To get a meaningful comparison between the three different sources we also created a composition showing a scatter plot for each source in time. Always working on the comparability of data we have transformed them from absolute to percentage, because they had different order of magnitude, and set the maximum value at 100,100 to fix the red area as a 45° line in each graph.
On one hand, this kind of visualization is useful to have a general overview of the evolution of the vocabulary of a single source. On the other, it doesn’t make it too easy to track the evolution of a single word and to compare at a glance its use in different sources.
That’s why we have decided to visualize the same data in another way. The idea was to create a visualization per year for each word that summed up all the sources.
For each word, we plotted the values of the three different sources on the same scatterplot and we decide to connect the three values with a line to draw a triangle. In this way the shape of the triangle returns a clear idea of the use of that word by the three sources. A huge triangle means that the use of that specific word is really different in the three sources, otherwise if it is small the use is similar. If instead of a triangle you have a line or a dot it means that one or two sources don’t use that word at all for that period.
An example is given in figure 8.
Using the same criteria of fig. 5, in fig. 8 you can say that the word “sharing” in 2012 in Google Scholar and Lexis Nexis has a constant use compared to the past, but in Google Search its usage has increased. In fig. 9 you have the complete picture for the word “sharing” among the period of 9 years, starting from 2007 and ending in 2015.
Our re-design in Adobe Illustrator gives more readability in terms of colors and symbols to represent the three sources.

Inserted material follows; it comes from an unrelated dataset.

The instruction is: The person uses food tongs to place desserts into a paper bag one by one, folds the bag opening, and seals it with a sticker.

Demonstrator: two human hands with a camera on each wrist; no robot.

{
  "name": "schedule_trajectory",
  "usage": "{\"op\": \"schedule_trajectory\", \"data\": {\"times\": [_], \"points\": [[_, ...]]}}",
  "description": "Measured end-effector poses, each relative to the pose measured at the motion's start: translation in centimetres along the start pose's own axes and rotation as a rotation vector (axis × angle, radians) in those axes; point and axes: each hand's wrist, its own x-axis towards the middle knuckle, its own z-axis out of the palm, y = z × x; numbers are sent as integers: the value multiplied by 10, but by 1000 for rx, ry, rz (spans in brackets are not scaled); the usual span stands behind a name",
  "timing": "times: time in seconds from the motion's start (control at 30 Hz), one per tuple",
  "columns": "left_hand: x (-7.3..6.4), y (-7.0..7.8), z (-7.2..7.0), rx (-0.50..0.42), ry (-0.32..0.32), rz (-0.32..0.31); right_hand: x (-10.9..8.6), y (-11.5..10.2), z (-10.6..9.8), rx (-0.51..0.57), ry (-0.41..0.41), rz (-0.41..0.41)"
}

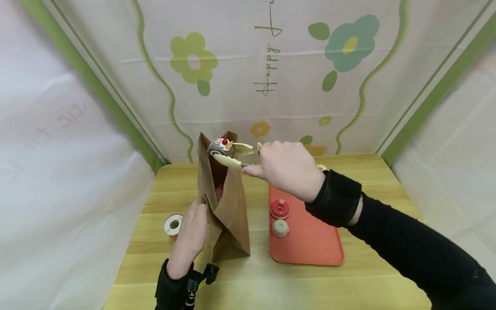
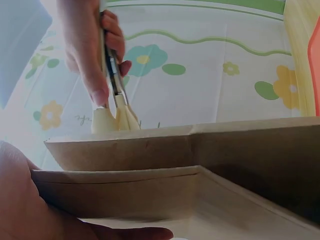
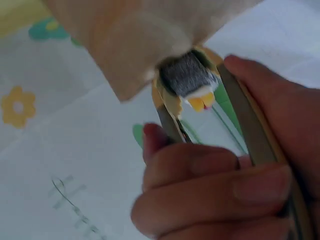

Highlighting the three areas of the “new vocabulary”, the “old vocabulary” and the constant words allows the reader to have a quick semantic analysis for a complete overview in a glimpse:
A full version of the visualization can be viewed here.
The visualization of the results of this protocol offers many possible analyses of texts and words such as the individuation of the opinions thanks to the top frequent words, the evolution of the vocabulary and the comparison of language among many sources. In our study case it is clear that after a specific year the vocabulary has changed substantially due to some external factors. This outcome, linked with our knowledge of the topic, let us understand the reasoning of this change.
The script could be even more automated, or changed with the needs of the project. In our study case we started from a vast database of articles from different sources to have a comprehensive overview of the debate, but the protocol can be used with either one source or with many other different sources with the same topic. The protocol can be used in every lexical research for every topic, the only requirement is the necessity to have a large amount of text to analyze.